The lines you return should be those containing the string "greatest", taken from the data below.
BEGIN Exercise materials
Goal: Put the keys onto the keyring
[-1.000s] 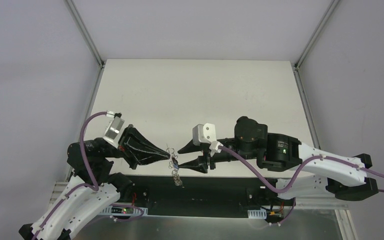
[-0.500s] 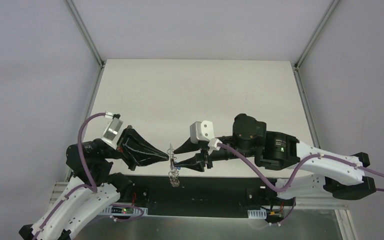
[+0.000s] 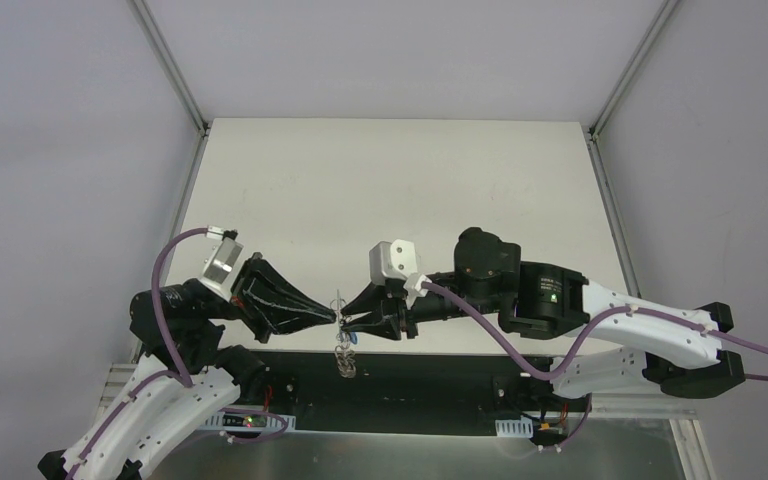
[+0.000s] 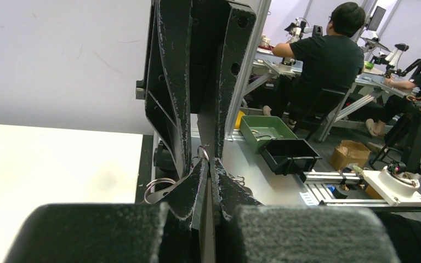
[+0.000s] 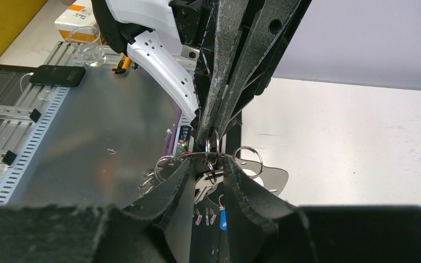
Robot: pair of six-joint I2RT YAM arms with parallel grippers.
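You are at the threading step: your left fingers (image 4: 194,183) are clenched on the keyring (image 3: 340,303), which hangs in the air over the near edge of the worktop (image 3: 390,190). Your right fingers (image 5: 244,192) stand slightly apart on both sides of the keys (image 5: 205,189). Next, I think, you must pinch one key only and guide its hole onto the keyring. The fingers hide the contact, so I cannot tell whether the right ones already grip something.
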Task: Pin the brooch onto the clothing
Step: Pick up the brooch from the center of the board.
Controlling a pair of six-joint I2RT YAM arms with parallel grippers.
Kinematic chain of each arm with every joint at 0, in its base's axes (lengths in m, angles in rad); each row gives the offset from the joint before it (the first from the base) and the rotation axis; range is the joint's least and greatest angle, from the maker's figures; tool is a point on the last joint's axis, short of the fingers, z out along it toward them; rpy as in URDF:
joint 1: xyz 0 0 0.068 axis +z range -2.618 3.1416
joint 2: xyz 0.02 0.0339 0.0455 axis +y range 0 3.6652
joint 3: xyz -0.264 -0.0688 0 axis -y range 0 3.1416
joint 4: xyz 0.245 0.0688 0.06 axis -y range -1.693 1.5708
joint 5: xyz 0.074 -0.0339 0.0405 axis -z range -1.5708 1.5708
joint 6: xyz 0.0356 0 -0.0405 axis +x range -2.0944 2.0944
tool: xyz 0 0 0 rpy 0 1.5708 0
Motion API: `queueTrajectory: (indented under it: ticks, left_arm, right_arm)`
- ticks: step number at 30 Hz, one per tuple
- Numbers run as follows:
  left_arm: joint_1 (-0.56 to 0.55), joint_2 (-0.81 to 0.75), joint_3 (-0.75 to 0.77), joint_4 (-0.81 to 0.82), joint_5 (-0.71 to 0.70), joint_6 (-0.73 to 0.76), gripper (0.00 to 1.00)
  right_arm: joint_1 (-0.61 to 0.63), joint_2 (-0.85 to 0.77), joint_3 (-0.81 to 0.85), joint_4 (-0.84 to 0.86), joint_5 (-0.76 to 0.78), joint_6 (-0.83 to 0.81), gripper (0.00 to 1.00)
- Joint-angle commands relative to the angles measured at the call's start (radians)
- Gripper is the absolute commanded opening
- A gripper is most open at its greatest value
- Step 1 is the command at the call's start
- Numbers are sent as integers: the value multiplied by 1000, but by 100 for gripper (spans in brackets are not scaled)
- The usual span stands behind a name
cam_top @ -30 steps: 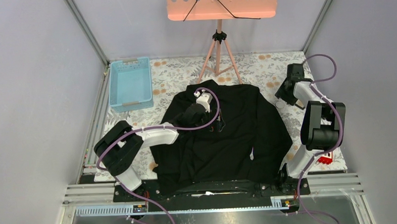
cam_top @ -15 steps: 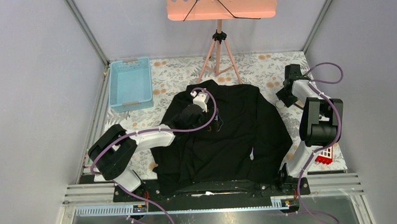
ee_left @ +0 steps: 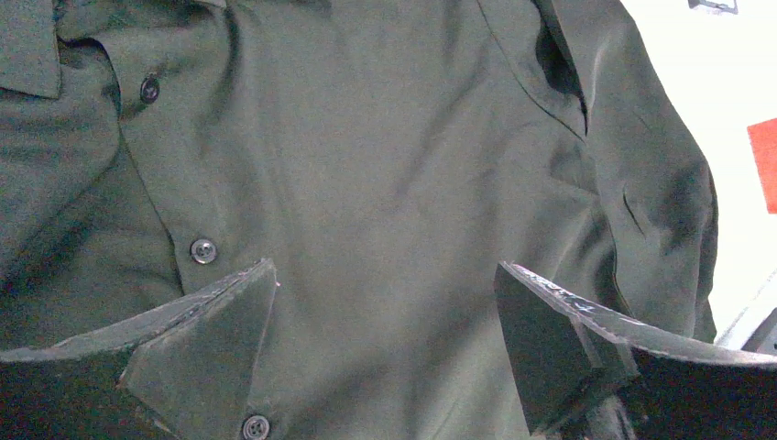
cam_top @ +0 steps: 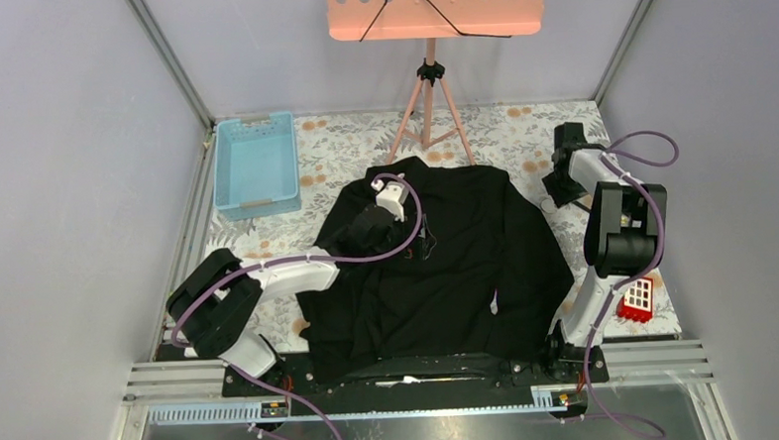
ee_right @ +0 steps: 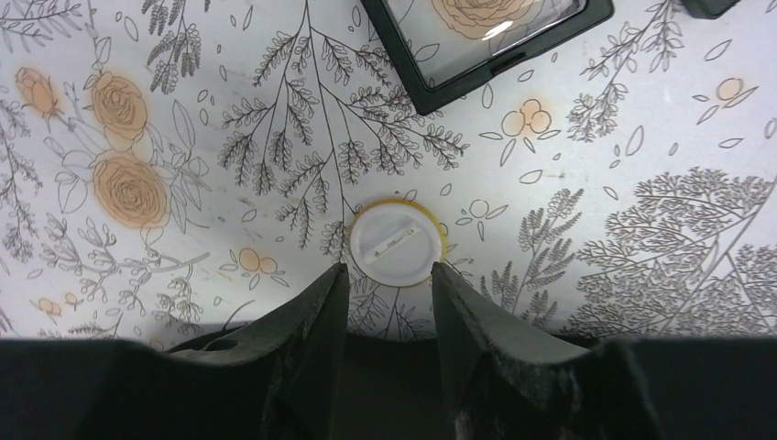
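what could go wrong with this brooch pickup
1. The brooch lies flat, back up, on the tablecloth. The right gripper flanks only its near edge, so it may squirt out or flip when squeezed.
2. The left gripper hangs open above the shirt, gripping nothing, so the fabric may shift during pinning.

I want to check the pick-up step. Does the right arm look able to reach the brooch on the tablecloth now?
Probably yes. The brooch lies bare on the tablecloth just ahead of the right gripper, whose open jaws frame its near edge; nothing stands between.
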Motion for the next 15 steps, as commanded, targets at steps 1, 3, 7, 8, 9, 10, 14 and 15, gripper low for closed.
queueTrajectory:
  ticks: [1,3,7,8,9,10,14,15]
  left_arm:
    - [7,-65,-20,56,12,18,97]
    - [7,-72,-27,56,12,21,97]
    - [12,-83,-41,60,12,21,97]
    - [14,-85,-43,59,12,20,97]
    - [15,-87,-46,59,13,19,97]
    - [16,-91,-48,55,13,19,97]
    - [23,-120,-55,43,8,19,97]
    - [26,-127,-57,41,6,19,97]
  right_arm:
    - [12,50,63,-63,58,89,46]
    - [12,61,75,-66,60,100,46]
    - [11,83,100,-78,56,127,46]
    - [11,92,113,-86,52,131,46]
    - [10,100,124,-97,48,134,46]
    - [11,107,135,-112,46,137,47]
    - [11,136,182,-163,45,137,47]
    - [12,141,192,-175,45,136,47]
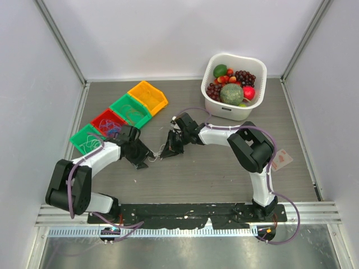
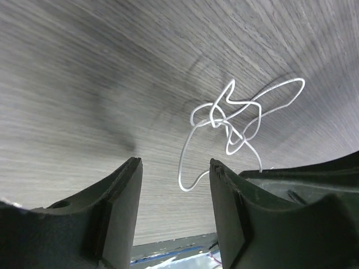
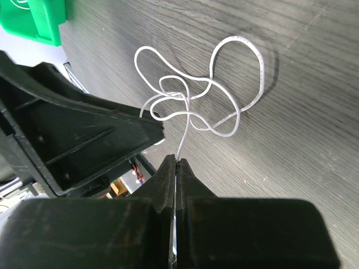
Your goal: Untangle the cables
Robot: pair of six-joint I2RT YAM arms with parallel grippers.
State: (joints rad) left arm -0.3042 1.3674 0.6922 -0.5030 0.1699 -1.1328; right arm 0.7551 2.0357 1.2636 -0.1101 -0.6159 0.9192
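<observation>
Work on a single white cable (image 3: 183, 140) is the step in hand, as far as these views let me judge; the right tool (image 3: 177, 162) has its fingers pressed flat together on one strand of it, pinching the wire a little short of the knot; the rest of the cable lies on the grey tabletop (image 1: 213, 168) between the two tools, near the middle, as a loose cluster of loops that cross one another around one tighter centre. The left tool (image 2: 174, 162) faces it from the other side with its fingers spread and nothing between them; one low loop lies just in front of the gap, and whether it touches a finger I cannot tell. Off to the left stands a row of small bins (image 1: 156, 106), thin wires showing in at least the red one; a white basket (image 1: 224, 112) of fruit sits well apart at the far right. The next move, I judge, calls for the left tool to settle over one outer loop, close on that strand alone, and draw away from the right tool so the crossings slide open; catching two strands at once, or hauling straight against the pinch, would likely tighten the centre instead.
</observation>
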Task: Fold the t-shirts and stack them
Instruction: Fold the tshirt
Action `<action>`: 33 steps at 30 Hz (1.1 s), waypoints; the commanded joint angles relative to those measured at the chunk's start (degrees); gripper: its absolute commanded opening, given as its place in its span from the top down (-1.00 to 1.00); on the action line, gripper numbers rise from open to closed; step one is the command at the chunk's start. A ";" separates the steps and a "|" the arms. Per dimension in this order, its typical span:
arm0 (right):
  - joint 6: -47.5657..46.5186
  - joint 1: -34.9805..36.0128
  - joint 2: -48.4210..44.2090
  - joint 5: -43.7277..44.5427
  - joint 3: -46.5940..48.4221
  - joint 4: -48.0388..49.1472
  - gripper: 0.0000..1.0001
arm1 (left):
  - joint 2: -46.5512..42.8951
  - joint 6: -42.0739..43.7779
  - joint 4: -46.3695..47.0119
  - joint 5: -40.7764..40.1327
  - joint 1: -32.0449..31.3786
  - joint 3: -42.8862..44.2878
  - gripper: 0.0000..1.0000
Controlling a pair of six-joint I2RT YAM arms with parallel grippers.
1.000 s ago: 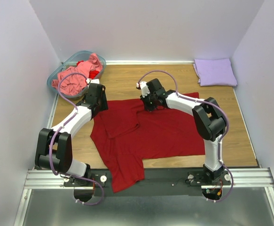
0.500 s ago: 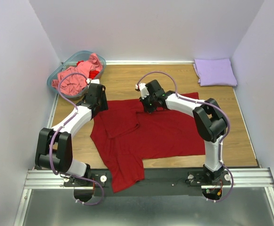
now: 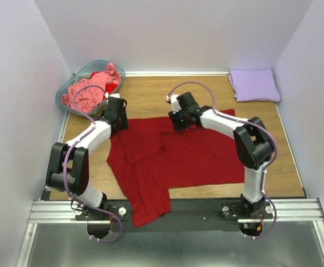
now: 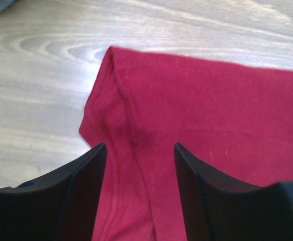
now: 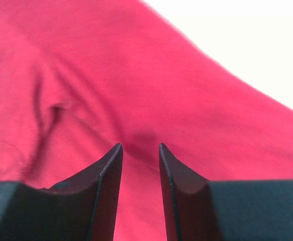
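Folding the dark red t-shirt, spread flat beneath both jaws, we hold the left gripper open astride its hemmed corner and the right gripper narrowly parted, empty, above a crease; next, we judge, each must pinch cloth.

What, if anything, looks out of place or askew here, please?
The dark red t-shirt lies skewed, its left part folded over itself and its near corner hanging off the table's front edge. The salmon-pink t-shirt sits crumpled in the teal basket. The lavender t-shirt, far right, is neatly folded.

Left pincer, right pincer: jaws apart
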 commanded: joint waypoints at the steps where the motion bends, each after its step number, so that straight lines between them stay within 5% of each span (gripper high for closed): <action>1: 3.69 -6.27 -5.25 5.08 -1.17 -0.76 0.13 | 4.52 -0.38 -0.38 -0.32 0.23 4.44 -0.19; 12: 17.31 -28.06 -3.94 4.29 -4.86 1.52 0.12 | 20.52 -0.74 -3.72 0.30 1.28 14.55 0.08; 22: 25.05 -37.83 1.77 3.32 -7.24 5.39 0.13 | 28.43 -0.47 -6.01 1.36 2.77 21.58 0.10; 33: 24.98 -41.09 10.30 0.07 2.86 5.83 0.13 | 42.67 0.23 -13.47 3.12 3.74 43.72 0.13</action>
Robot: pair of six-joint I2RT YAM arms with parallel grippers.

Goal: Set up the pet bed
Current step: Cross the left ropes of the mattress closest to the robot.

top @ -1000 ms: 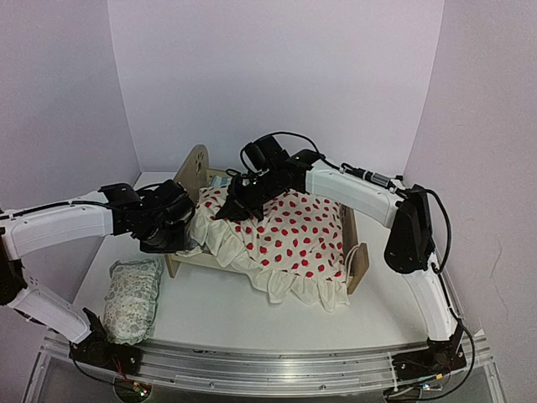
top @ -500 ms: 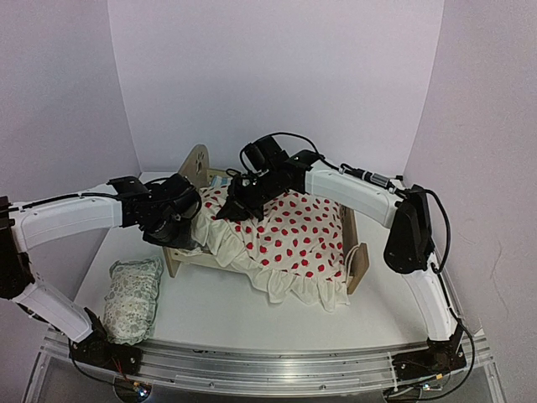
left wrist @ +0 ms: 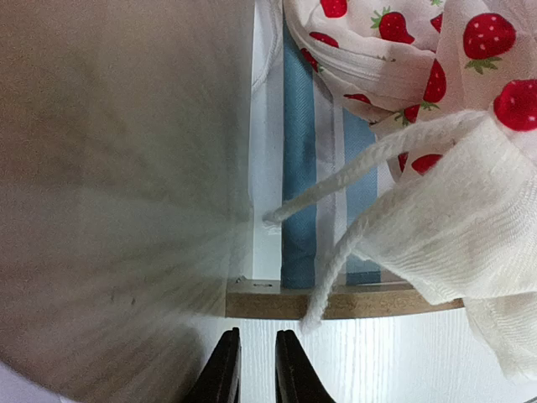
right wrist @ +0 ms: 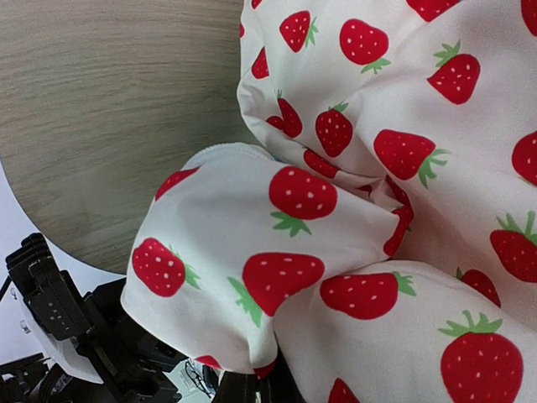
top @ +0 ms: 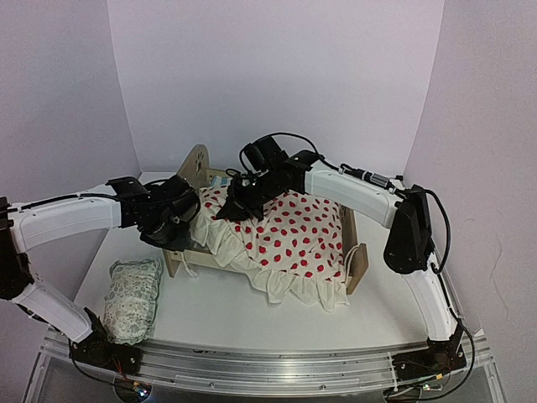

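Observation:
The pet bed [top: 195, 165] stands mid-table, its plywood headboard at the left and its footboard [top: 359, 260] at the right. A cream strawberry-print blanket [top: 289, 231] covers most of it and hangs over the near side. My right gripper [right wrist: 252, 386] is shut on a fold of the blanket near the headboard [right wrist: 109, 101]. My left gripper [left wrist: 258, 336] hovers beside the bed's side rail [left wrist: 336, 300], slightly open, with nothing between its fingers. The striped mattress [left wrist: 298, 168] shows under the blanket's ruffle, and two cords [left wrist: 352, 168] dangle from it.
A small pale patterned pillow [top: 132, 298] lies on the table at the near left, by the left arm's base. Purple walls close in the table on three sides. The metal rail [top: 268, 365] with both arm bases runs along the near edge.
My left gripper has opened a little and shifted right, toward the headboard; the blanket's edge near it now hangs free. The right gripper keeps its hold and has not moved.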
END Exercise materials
— Solution to this exercise —
Kinematic chain of each arm with every joint at 0, in its base's axes (lengths in m, angles in rad); each row gives the offset from the joint before it (the first from the base) and the rotation axis; range is the joint's least and greatest angle, from the maker's figures; tool is a point on the last joint's axis, short of the fingers, z out along it toward them; rpy as in URDF:
- A gripper is most open at its greatest value

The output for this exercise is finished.